TASK ITEM: Repeat the listing below in full.

————————

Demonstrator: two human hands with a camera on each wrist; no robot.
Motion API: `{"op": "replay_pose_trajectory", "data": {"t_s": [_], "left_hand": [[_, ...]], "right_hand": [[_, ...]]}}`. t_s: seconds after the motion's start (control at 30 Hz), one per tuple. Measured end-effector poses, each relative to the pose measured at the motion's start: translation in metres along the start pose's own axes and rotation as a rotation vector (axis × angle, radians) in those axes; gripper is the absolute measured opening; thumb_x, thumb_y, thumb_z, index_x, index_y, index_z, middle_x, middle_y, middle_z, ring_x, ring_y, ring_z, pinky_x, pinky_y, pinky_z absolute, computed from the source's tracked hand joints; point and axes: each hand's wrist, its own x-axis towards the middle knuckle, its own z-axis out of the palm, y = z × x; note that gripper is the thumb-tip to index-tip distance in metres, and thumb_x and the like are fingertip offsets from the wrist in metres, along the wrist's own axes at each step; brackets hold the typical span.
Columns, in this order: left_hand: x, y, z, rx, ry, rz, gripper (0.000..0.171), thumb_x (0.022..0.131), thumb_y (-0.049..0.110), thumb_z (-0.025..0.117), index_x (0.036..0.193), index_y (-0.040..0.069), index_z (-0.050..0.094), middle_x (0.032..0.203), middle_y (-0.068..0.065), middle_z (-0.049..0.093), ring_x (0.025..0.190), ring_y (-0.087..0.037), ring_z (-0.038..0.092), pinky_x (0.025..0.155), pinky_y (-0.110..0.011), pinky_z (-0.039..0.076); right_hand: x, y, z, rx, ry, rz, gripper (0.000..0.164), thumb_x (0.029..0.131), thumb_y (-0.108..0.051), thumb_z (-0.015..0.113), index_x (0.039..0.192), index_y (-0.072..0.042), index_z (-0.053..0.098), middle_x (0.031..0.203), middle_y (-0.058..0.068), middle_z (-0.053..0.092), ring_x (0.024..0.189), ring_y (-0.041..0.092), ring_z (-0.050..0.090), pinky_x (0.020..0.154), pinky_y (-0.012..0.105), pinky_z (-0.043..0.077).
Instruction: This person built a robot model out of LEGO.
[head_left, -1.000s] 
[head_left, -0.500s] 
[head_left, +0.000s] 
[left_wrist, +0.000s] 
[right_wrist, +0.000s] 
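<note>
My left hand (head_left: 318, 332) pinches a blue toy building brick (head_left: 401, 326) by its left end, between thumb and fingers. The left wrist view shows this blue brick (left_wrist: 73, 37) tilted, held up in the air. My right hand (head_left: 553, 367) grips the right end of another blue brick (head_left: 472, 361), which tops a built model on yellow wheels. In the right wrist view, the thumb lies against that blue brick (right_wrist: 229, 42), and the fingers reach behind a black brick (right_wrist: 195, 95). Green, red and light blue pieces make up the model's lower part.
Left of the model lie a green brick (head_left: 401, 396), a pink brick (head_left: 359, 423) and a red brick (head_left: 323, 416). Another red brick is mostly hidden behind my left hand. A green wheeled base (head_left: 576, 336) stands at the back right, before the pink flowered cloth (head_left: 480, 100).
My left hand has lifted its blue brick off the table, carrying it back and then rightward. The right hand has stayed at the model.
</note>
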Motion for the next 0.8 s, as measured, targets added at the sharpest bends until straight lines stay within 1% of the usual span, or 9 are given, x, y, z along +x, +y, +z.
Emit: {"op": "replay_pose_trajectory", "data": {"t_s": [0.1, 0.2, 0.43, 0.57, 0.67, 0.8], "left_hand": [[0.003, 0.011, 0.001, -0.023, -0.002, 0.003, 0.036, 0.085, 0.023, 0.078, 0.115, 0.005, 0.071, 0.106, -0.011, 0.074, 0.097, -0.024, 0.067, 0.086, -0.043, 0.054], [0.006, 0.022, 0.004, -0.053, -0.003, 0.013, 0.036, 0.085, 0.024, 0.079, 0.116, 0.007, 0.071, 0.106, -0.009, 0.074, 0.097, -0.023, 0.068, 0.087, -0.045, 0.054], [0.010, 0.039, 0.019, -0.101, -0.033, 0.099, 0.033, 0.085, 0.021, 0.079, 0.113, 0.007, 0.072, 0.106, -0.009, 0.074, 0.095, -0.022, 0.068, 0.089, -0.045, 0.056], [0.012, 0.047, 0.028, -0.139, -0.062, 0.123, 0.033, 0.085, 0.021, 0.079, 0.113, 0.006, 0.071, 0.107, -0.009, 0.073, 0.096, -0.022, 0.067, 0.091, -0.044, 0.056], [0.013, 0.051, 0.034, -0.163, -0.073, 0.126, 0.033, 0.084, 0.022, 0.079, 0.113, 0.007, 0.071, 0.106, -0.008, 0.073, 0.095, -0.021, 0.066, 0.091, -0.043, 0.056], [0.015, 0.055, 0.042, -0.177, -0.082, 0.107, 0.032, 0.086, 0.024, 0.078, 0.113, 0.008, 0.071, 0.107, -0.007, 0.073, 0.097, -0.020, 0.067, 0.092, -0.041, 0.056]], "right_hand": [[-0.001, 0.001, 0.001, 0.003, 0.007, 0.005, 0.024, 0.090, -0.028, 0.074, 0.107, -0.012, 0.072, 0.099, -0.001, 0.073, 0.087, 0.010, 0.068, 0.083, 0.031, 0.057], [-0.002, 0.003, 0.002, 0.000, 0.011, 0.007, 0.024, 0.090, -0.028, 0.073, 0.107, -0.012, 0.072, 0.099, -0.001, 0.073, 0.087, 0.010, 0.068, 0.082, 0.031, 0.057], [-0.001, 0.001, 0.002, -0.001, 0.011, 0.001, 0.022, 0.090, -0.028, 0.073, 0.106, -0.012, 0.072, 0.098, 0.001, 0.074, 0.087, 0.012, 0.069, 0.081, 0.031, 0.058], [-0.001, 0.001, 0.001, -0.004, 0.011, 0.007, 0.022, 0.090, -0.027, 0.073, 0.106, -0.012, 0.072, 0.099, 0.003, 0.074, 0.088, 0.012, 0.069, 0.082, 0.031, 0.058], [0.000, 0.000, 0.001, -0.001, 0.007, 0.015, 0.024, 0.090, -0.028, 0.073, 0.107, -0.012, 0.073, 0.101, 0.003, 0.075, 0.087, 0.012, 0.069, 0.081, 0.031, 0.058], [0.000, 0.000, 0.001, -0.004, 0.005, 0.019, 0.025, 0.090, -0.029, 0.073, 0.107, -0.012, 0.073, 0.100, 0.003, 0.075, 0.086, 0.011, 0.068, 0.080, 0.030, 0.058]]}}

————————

RESULT FOR THIS TASK:
Demonstrator: two human hands with a camera on each wrist; no robot.
Motion API: `{"op": "replay_pose_trajectory", "data": {"t_s": [_], "left_hand": [[_, ...]], "right_hand": [[_, ...]]}}`. t_s: seconds after the motion's start (control at 30 Hz), one per tuple. Measured end-effector poses, each relative to the pose measured at the motion's start: translation in metres along the start pose's own axes and rotation as a rotation vector (axis × angle, radians) in those axes; gripper is the absolute measured opening; thumb_x, thumb_y, thumb_z, index_x, index_y, index_z, middle_x, middle_y, middle_z, ring_x, ring_y, ring_z, pinky_x, pinky_y, pinky_z absolute, computed from the source's tracked hand joints; point and axes: each hand's wrist, its own x-axis towards the middle knuckle, its own z-axis out of the palm, y = z × x; note that gripper is the thumb-tip to index-tip distance in metres, and thumb_x and the like are fingertip offsets from the wrist in metres, along the wrist's own axes at each step; brackets hold the typical span.
Columns, in this order: left_hand: x, y, z, rx, ry, rz, gripper (0.000..0.171), thumb_x (0.022..0.131), thumb_y (-0.049..0.110), thumb_z (-0.025..0.117), index_x (0.036..0.193), index_y (-0.040..0.069), index_z (-0.050..0.094), middle_x (0.032..0.203), middle_y (-0.068..0.065), middle_z (-0.049..0.093), ring_x (0.025..0.190), ring_y (-0.087..0.037), ring_z (-0.038..0.092), pinky_x (0.025..0.155), pinky_y (-0.110..0.011), pinky_z (-0.039..0.076); right_hand: x, y, z, rx, ry, rz, gripper (0.000..0.164), thumb_x (0.029..0.131), thumb_y (-0.108..0.051), thumb_z (-0.015..0.113), index_x (0.039..0.192), index_y (-0.072..0.042), index_z (-0.053..0.098), middle_x (0.031..0.203), middle_y (-0.058..0.068), middle_z (-0.053..0.092), ring_x (0.024..0.189), ring_y (-0.041..0.092), ring_z (-0.050..0.090), pinky_x (0.020..0.154), pinky_y (-0.012..0.105), pinky_z (-0.043..0.077).
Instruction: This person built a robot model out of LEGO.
[head_left, -1.000s] 
[head_left, -0.500s] 
[head_left, +0.000s] 
[left_wrist, +0.000s] 
[right_wrist, +0.000s] 
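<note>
My left hand (head_left: 318, 332) pinches a blue toy building brick (head_left: 401, 326) by its left end, between thumb and fingers. The left wrist view shows this blue brick (left_wrist: 73, 37) tilted, held up in the air. My right hand (head_left: 553, 367) grips the right end of another blue brick (head_left: 472, 361), which tops a built model on yellow wheels. In the right wrist view, the thumb lies against that blue brick (right_wrist: 229, 42), and the fingers reach behind a black brick (right_wrist: 195, 95). Green, red and light blue pieces make up the model's lower part.
Left of the model lie a green brick (head_left: 401, 396), a pink brick (head_left: 359, 423) and a red brick (head_left: 323, 416). Another red brick is mostly hidden behind my left hand. A green wheeled base (head_left: 576, 336) stands at the back right, before the pink flowered cloth (head_left: 480, 100).
My left hand has lifted its blue brick off the table, carrying it back and then rightward. The right hand has stayed at the model.
</note>
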Motion for the next 0.8 s, as measured, targets added at the sharpest bends until straight lines stay within 1% of the usual span, or 9 are given, x, y, z along +x, +y, +z.
Emit: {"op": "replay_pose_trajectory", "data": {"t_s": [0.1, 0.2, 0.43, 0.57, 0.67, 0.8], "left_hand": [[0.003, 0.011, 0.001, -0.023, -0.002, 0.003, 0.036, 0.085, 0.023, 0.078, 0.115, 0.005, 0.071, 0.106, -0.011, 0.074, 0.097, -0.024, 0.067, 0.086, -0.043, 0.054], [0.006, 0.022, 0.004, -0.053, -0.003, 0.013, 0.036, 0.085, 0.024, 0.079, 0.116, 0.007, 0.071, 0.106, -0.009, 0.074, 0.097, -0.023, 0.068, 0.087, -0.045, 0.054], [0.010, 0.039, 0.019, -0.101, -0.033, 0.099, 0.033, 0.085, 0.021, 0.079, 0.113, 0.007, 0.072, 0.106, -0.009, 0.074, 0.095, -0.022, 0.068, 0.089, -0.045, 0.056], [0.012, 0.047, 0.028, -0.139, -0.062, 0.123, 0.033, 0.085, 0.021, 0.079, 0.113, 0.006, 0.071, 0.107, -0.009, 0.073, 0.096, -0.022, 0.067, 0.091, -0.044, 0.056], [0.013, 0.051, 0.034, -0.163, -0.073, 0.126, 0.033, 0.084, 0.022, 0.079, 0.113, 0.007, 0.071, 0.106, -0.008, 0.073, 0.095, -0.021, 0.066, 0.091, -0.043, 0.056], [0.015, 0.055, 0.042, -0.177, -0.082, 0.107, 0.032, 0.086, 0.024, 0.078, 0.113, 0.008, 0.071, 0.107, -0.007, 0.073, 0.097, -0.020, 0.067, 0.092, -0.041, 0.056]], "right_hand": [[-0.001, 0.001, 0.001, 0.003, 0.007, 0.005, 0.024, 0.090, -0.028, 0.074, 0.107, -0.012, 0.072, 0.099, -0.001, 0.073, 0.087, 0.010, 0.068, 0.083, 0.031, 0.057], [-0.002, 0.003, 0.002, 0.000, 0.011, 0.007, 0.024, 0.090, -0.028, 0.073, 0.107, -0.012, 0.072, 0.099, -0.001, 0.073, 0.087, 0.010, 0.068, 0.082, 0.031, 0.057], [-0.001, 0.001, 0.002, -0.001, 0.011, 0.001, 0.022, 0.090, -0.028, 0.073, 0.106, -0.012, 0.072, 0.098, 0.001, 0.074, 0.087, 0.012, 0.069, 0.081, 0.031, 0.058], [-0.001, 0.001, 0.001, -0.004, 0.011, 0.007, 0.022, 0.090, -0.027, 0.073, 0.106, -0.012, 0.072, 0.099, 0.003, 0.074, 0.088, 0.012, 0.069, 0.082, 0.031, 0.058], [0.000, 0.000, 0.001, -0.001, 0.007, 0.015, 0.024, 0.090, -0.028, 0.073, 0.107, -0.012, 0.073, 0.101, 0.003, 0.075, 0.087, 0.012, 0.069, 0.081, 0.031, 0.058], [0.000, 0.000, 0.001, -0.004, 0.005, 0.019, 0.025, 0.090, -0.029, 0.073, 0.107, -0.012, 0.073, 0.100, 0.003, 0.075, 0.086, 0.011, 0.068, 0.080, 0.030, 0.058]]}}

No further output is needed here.